I am in two minds over whether errno is a hack or not. On the one hand, it
makes more sense for system calls (and library ones, too) to return an
error status directly; on the other hand, sometimes maybe you want to
“accumulate” an error status after a series of calls, and errno is a
convenient way of doing this.
As for other uses of thread-local, I think most of them have to do with
optimizations, like threading itself. For example, imagine a bunch of
threads all contributing increments to a common counter: instead of
continually blocking on access to that counter, they could each have their
own thread-local counter, which periodically has its current value added
to the global counter and then zeroed.
In my case (a niche/hobby custom ISA project), it is something like:
int *__get_errno(void);
#define errno (*__get_errno())
Where, say, errno is internally mapped to a thread-local variable.
For vaguely related reasons, stdin/stdout/stderr, are also implemented with a similar mechanism, albeit without being thread-local.
Though, partly the original purpose was "more" that this allows sharing these across DLL boundaries in an implementation where:
* Global variables can't be shared directly across DLL boundaries;
* __declspec(dllimport) / __declspec(dllexport) does not work on global variables.
Note that this is more a limitation of my own stuff (Windows proper does allow sharing global variables via the declspec's; but non-shared is the default, at least with MSVC). But, MSVC does not allow sharing malloc/free pairs across DLL boundaries, or "FILE *" pointers, which will work in my case.

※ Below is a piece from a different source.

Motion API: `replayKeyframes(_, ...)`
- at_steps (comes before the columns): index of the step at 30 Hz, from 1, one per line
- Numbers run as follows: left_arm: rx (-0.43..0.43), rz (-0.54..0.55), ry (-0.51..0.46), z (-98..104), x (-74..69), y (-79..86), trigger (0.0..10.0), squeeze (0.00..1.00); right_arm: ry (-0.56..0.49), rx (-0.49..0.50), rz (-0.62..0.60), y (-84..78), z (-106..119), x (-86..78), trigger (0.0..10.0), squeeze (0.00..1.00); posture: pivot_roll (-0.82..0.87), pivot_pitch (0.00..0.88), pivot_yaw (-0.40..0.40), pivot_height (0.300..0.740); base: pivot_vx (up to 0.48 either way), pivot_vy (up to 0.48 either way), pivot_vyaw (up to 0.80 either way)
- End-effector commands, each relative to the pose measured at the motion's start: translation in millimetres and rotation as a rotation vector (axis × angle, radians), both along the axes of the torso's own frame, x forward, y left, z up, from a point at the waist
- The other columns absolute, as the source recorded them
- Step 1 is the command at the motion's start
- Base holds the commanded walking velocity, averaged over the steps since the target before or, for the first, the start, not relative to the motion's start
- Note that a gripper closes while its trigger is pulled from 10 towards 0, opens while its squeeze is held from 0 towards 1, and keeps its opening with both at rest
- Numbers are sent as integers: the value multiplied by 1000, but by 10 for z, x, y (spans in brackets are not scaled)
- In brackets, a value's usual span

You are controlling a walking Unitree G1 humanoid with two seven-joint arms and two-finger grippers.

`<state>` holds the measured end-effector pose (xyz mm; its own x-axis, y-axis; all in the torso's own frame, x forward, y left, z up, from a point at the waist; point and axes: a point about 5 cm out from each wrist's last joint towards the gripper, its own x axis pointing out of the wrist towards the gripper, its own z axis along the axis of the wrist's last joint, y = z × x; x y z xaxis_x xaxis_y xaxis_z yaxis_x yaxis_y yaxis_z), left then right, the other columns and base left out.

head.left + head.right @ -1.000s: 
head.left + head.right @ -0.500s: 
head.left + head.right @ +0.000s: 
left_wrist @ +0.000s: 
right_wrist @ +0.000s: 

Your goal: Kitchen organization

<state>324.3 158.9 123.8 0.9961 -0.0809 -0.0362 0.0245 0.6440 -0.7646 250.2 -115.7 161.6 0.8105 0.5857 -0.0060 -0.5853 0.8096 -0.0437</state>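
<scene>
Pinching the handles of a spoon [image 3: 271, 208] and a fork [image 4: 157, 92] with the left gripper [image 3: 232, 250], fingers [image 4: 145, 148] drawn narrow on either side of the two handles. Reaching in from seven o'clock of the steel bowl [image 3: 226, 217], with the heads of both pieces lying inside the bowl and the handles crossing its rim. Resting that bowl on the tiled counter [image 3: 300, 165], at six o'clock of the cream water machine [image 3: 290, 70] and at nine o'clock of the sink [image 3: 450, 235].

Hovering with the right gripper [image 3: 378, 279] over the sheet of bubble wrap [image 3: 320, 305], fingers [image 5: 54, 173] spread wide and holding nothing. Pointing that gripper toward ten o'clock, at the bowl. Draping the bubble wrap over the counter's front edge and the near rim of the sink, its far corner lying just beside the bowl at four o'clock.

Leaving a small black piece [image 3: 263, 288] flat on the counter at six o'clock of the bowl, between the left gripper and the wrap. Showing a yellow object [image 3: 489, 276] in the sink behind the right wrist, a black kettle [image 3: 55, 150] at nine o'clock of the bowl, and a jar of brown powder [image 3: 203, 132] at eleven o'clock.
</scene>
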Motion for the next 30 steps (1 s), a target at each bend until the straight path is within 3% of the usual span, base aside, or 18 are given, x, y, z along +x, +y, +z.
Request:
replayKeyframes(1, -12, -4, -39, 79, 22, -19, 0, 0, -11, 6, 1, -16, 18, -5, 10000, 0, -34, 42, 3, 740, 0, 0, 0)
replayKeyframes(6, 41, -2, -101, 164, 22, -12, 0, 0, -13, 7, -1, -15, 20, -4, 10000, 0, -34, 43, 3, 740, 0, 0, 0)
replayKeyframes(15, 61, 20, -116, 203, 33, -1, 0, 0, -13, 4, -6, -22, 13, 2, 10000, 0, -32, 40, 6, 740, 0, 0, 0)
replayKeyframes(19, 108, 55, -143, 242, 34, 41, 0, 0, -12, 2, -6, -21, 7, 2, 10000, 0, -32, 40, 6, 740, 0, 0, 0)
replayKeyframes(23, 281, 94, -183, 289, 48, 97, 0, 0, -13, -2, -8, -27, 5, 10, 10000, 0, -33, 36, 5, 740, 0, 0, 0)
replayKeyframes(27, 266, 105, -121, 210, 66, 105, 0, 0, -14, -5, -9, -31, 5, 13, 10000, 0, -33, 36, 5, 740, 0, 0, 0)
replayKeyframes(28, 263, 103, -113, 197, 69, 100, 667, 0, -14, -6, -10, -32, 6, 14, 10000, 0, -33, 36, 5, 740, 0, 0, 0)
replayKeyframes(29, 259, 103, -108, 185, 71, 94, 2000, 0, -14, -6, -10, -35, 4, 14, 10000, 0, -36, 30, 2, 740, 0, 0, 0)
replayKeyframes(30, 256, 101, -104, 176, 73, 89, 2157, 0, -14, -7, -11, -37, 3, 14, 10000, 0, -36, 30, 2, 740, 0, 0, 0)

Though in my case the C library linkage works differently:
The C library is static linked to the main EXE;
The DLL's will internally work as satellites off the main EXE, sharing relevant parts of the C library via a COM style interface.
While possibly seeming a little backwards, this structure has the approach of still being usable for bare metal booting (so can still be used for kernel modules; whereas having the C library as a DLL would not work for bare-metal booting). Similarly, the use of a COM interface (rather than DLL imports) allows loading DLLs after the fact without mandating that the main binary had been loaded with a DLL aware loader (the loader I have in the Boot ROM is not aware of or capable of dealing with dynamic linking).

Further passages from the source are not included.